I saw people saying something to me. I saw people saying it to other detractors of the show - and fans of the show who have issues with some parts. I also realised that I've seen this technique elsewhere. Sometimes, I saw it in Racefail, but I've seen it in feminist discussions of Supernatural. I've seen it in race discussions of Joss Whedon's work. I've actually seen it in a lot of places and this isn't the first time it's been pushed on me. And it's a great way to shut down a dissenting voice.

Even though I risk hurt feelings, I will quote from one of my discussions last week, when I mentioned that I was particularly bothered by a bit of violence in Glee because of my position as a survivor.

You're too black/disabled/female/have a history with this topic, so you can't objectively talk about this issue/understand this issue.

This seems like a common argument and, to me, a really bizarre one. You're too black to discuss racism. You're too disabled to discuss ablism. You're too female to discuss sexism. You're too queer to discuss homophobia. You're a soldier, so you can't discuss war. You're a survivor of violence, so you can't discuss it. Ever.
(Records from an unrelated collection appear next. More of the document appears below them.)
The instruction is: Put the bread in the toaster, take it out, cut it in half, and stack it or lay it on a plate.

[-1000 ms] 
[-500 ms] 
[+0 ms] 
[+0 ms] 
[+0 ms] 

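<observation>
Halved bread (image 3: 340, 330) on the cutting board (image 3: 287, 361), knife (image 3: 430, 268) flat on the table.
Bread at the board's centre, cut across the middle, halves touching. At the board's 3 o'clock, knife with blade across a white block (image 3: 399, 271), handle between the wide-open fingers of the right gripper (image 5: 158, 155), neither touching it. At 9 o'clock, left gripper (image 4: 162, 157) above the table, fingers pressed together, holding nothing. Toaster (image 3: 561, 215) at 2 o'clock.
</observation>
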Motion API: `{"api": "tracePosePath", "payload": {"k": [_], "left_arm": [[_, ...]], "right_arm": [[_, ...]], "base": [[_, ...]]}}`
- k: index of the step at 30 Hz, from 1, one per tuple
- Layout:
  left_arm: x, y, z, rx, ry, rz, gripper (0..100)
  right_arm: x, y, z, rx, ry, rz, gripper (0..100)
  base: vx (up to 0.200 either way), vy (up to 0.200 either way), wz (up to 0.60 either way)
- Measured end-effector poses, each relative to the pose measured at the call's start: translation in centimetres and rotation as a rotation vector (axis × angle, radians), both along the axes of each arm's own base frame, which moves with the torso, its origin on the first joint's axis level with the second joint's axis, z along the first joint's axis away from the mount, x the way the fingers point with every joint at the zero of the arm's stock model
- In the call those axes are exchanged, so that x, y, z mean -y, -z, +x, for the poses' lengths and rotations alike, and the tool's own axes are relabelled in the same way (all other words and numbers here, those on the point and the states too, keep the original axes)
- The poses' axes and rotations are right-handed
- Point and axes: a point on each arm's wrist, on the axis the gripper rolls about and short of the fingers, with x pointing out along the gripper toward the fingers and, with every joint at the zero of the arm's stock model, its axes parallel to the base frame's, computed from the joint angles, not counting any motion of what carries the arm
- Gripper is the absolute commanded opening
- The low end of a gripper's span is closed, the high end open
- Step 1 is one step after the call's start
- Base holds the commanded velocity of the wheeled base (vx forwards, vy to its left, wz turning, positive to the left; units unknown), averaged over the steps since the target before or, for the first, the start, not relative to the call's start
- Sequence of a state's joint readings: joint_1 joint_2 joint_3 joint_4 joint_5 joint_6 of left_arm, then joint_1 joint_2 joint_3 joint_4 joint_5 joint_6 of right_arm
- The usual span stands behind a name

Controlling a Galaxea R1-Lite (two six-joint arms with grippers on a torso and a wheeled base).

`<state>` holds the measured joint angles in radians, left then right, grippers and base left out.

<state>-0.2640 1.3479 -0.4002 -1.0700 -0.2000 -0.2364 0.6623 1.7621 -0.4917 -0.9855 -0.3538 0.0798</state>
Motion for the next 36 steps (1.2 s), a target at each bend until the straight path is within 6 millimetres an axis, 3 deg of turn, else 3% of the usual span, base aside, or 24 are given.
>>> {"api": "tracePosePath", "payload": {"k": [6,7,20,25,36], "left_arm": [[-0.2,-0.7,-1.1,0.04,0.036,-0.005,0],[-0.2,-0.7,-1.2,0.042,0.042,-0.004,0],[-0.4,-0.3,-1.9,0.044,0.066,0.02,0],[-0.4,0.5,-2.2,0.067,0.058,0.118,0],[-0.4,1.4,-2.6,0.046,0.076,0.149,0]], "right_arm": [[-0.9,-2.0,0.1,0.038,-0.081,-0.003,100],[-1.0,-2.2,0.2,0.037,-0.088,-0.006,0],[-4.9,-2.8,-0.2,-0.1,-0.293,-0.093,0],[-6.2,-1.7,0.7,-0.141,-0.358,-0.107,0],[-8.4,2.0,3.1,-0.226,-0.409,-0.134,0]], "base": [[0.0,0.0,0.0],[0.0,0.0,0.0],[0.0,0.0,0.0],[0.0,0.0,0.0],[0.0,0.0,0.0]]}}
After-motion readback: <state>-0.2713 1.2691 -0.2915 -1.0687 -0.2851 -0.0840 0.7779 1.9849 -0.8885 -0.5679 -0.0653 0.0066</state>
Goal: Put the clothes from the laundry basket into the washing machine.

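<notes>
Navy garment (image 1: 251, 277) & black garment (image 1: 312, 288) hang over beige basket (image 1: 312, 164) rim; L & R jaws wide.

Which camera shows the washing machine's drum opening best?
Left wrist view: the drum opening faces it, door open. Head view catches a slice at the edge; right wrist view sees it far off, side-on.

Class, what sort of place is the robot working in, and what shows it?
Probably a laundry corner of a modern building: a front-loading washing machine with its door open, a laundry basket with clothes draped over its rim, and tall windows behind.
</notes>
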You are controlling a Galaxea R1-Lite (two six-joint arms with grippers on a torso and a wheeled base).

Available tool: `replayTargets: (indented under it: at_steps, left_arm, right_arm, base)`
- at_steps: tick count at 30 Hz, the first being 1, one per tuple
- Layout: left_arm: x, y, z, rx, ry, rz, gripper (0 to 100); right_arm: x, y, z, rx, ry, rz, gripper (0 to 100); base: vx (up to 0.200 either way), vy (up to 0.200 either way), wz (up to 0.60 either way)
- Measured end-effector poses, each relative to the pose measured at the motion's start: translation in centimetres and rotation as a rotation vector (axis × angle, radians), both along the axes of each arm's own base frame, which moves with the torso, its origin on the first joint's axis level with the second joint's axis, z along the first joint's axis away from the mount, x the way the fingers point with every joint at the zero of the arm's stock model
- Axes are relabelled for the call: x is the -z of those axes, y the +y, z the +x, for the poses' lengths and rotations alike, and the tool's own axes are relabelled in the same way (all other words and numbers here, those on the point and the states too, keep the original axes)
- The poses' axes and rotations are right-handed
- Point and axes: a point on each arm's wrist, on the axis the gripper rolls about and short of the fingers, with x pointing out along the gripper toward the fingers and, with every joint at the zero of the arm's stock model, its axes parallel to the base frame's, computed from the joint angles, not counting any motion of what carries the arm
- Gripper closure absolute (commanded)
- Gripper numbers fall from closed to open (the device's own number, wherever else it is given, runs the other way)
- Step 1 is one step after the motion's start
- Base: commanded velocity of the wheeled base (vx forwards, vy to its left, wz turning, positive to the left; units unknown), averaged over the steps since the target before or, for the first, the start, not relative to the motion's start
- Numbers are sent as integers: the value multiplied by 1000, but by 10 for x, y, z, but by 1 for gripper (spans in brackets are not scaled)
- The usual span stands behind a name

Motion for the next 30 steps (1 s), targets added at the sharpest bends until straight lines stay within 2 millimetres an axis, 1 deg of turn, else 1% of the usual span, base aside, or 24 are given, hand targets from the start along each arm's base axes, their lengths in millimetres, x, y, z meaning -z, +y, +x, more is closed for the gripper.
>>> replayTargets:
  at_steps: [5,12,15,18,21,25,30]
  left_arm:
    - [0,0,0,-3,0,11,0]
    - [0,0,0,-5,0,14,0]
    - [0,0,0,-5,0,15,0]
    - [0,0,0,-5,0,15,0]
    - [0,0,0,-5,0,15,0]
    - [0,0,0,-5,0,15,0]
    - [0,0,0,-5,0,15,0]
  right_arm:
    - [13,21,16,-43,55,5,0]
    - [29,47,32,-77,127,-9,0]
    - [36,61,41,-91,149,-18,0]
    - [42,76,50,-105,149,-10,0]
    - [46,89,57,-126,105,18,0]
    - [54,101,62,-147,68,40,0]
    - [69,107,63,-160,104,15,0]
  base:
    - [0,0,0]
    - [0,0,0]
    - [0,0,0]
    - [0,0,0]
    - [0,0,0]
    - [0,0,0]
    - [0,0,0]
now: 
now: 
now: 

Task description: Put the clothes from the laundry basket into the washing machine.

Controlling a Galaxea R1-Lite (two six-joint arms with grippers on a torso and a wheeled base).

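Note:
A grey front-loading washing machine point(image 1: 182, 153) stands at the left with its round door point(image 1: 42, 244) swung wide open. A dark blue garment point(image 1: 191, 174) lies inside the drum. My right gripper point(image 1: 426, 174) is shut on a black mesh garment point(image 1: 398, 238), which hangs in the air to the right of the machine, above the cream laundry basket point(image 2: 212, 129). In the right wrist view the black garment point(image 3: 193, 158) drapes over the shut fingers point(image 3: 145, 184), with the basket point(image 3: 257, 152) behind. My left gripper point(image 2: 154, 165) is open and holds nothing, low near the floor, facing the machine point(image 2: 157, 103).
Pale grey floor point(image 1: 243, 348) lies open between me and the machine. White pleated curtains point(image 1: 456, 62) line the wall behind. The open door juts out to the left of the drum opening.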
It boils down to - essentially - only the privileged can discuss the problems of the world. If you've experienced the Bad Stuff in the world, then you're not allowed to discuss how that Bad Stuff is thrown back at you in the media of the world and how that hurts.

I can think up two reasons people use this argument. I prefer the first.

The Person loves Writer McWordsmith and all of McWordsmith's work. Person has been writing fanfic and meta and sharing the works of McWordsmith with everyone they love. Being told that there are Problems with McWordsmith's work feels like we're taking away their teddy bear. Maybe it feels like we're saying they are racist/ablist/sexist/transphobic because they like the works of McWordsmith.

It's easier to tell us that we're wrong and blind to the wonders of McWordsmith than to understand that, yeah, we'd love to love the works of McWordsmith. We want to love them too! But it hurts us - it's stealing our teddy bear away - when McWordsmith throws the same old oppression back in our faces.

On the other hand, they could actually believe that we should never, ever suggest that media in any way reflects the oppression of the world and that that could ever possibly be a problem for groups who want to enjoy said media. These people could honestly think that disabled bloggers should never, ever say that it's wrong to suggest that schoolchildren should pay for their own ramps, that bloggers of color should never want awesome stories with heroes of color, that feminist bloggers should never talk about wanting feminist storylines in public.

If the last part is true, I would probably cry into my Cheerios. And then, I could make some angry posts about how I'm not going to shut up and I will do my best to ask for and produce positive media. Because I patently do not believe that only the privileged have the right to discuss media or pop culture.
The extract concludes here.